Obaa et al. observed that the IGF-1 level was higher in metastatic UM patients, compared with normal individuals, indicating that IGF-1 may regulate the invasion and metastasis of UM (82, 83). Compared with the UM cell lines with low expression of IGF-1R, high expression of IGF-1R is strongly associated with the prognosis of UM (84, 85). In addition, Economou et al. found that more patients died due to metastatic UM in the group with higher IGF-1R expression than in the group with lower IGF-1R expression (31). The liver is usually the most likely site for the metastases of UM. This could be explained by the high expression of IGF-1 in the liver since IGF-1 is mainly synthesized and secreted by liver cells. Thus, patients with high expression of IGF-1R are prone to suffer tumor metastasis, and IGF-1R levels could be used to predict the prognosis and survival of UM patients. Except for UM, IGF-1R also plays an oncogene role in RB, which can regulate the growth, migration, and invasion of RB cells. IGF-1R has been proposed to be a potential target of miR−98, and the dysregulation of miR−98 is involved in the occurrence and development of RB. A previous study has identified that miR−98 could restrict the growth and metastasis of RB tumor cells by regulating IGF-1R/Ras/Raf signaling pathway.
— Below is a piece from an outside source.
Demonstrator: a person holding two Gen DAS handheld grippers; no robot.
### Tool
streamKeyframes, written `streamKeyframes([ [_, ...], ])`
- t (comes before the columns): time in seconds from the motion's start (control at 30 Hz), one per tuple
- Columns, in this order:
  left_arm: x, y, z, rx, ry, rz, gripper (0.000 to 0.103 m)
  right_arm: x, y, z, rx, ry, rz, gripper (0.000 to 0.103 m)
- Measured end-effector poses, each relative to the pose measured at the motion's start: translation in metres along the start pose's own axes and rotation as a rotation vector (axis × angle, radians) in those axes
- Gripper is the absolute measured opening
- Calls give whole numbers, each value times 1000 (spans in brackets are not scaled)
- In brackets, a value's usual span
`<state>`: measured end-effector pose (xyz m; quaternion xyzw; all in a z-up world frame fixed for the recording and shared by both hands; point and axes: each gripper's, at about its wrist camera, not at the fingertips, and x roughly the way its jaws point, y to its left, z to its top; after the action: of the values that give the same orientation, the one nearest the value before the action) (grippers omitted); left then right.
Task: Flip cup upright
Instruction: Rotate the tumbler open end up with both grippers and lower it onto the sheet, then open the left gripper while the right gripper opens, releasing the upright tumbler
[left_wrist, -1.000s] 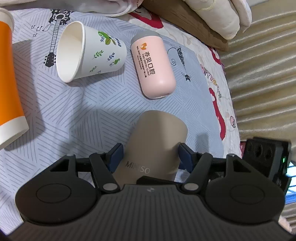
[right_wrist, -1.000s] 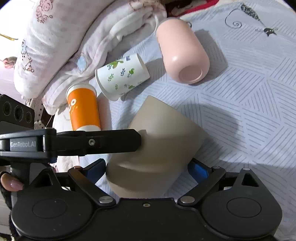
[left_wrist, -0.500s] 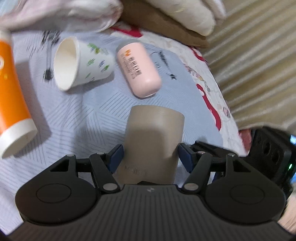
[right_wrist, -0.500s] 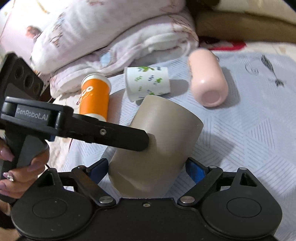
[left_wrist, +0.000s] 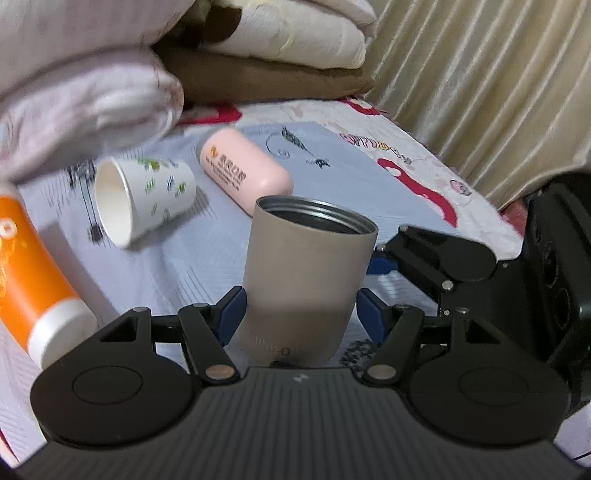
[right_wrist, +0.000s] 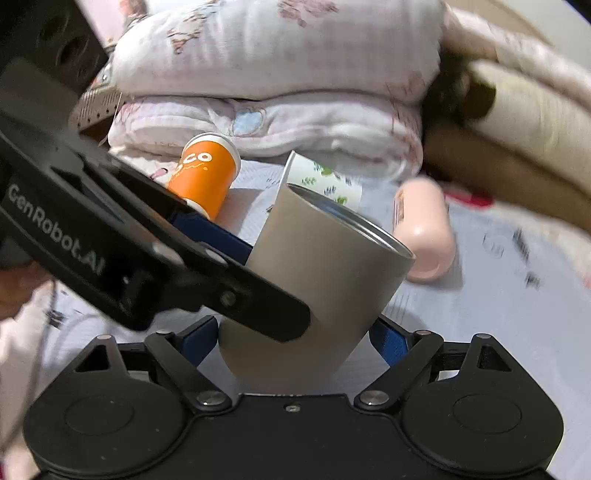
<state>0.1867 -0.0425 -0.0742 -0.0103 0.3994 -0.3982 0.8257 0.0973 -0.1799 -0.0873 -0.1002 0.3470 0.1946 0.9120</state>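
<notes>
A beige metal cup (left_wrist: 306, 273) stands nearly upright on the bed sheet with its open mouth up; it also shows in the right wrist view (right_wrist: 317, 291). My left gripper (left_wrist: 299, 314) is shut on the beige cup low on its body. My right gripper (right_wrist: 295, 339) sits around the same cup from another side, its blue pads (right_wrist: 388, 339) close beside the wall; touch is unclear. The left gripper's finger (right_wrist: 207, 273) crosses the cup in the right wrist view.
A white leaf-print paper cup (left_wrist: 144, 199), a pink bottle (left_wrist: 243, 170) and an orange cup (left_wrist: 33, 273) lie on their sides on the patterned sheet (left_wrist: 369, 166). Folded quilts (right_wrist: 266, 74) are stacked behind. A curtain (left_wrist: 498, 81) hangs at the right.
The beige cup has swung from lying tilted, bottom toward the cameras, to standing mouth up. Both grippers rotated with it and the views now look level across the bed.
</notes>
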Motion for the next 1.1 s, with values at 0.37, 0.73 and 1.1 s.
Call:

However, the anti-RB functions of miR−98 were reversed after the restoration of IGF-1R (28). These results underlie that IGF-1R exerts a significant role in the genesis and metastasis of UM and RB.
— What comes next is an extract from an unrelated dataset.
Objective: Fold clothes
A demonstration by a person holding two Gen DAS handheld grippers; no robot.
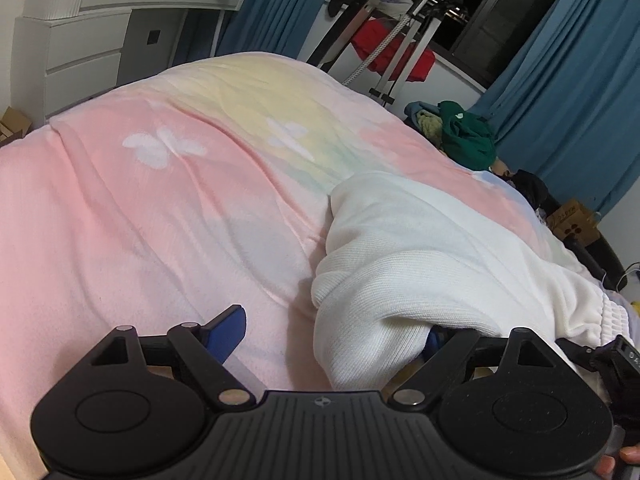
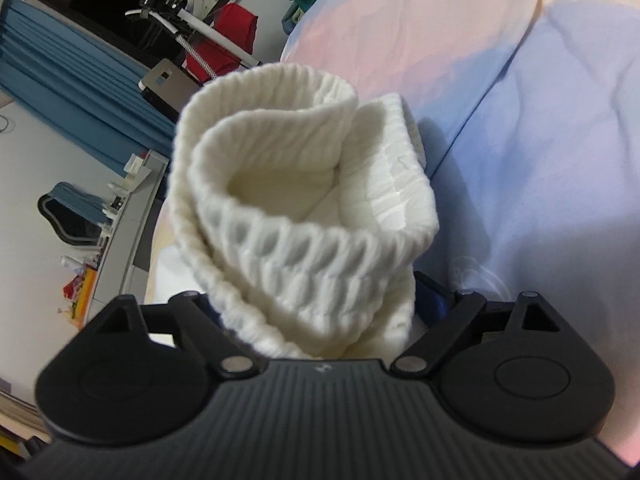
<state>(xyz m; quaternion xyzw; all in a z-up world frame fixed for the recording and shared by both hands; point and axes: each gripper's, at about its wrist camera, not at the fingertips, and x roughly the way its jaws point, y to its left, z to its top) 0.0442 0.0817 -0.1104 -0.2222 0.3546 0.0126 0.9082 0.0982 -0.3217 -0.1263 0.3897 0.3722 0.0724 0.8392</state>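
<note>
A white knit garment (image 1: pixel 420 256) lies on the pastel pink, yellow and blue bedspread (image 1: pixel 160 200). My left gripper (image 1: pixel 332 332) is open; its left blue finger (image 1: pixel 226 332) rests on the bedspread, and the right finger is hidden under a fold of the garment. In the right wrist view the garment's ribbed cuff (image 2: pixel 288 200) stands bunched between the fingers of my right gripper (image 2: pixel 324 312), which sit wide apart around it. The fingertips are hidden by the cloth, so I cannot see whether they pinch it.
A pile of green and dark clothes (image 1: pixel 464 132) lies at the bed's far right edge. A white dresser (image 1: pixel 100 28), a clothes rack with a red item (image 1: pixel 392 52), blue curtains (image 1: pixel 580 80) and a cardboard box (image 1: pixel 576 224) surround the bed.
</note>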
Diabetes affects the prognosis of intraocular malignant patients after radiotherapy

Moreover, diabetes is associated with the poor prognosis of intraocular malignancies patients after radiotherapy. Though radiotherapy could destruct tumor tissues, it can also cause serious complications, including radiation retinopathy (RR) and radiation optic neuropathy (RON). These complications are the most common causes of long-term vision loss and secondary eyeball removal for patients with intraocular malignancies after radiotherapy (86).

A randomized, multicenter clinical trial has indicated that diabetes is one of the major prognostic factors for posterior pole abnormalities after radiotherapy (3). Compared to non-diabetic patients, patients with diabetes are at higher risk of RR and RON. This could be explained by the vasculopathy caused by diabetes. Both radiation and diabetes damage the main components of retinal capillaries, such as endothelial cells and pericytes. Once the retinal capillaries lose cellular support, vascular occlusion, leakage, and hemorrhage may occur (36). Due to the combined action of diabetes and radiotherapy, patients with diabetes showed a more serious radiation vasculopathy than non-diabetic patients. Thus, in order to reduce the incidence of RR and RON in patients with intraocular malignancies after radiotherapy, attention should be paid to keeping the blood glucose within the normal range.

Effects of interventions associated with diabetes on intraocular malignancy treatment

Since the occurrence and development of diabetes and intraocular malignancy share common pathogenic factors, they could be related in terms of the interventions and treatments. Therefore, interventions targeting the pathogenic factors of diabetes may bring benefits to the prognosis of intraocular malignancies.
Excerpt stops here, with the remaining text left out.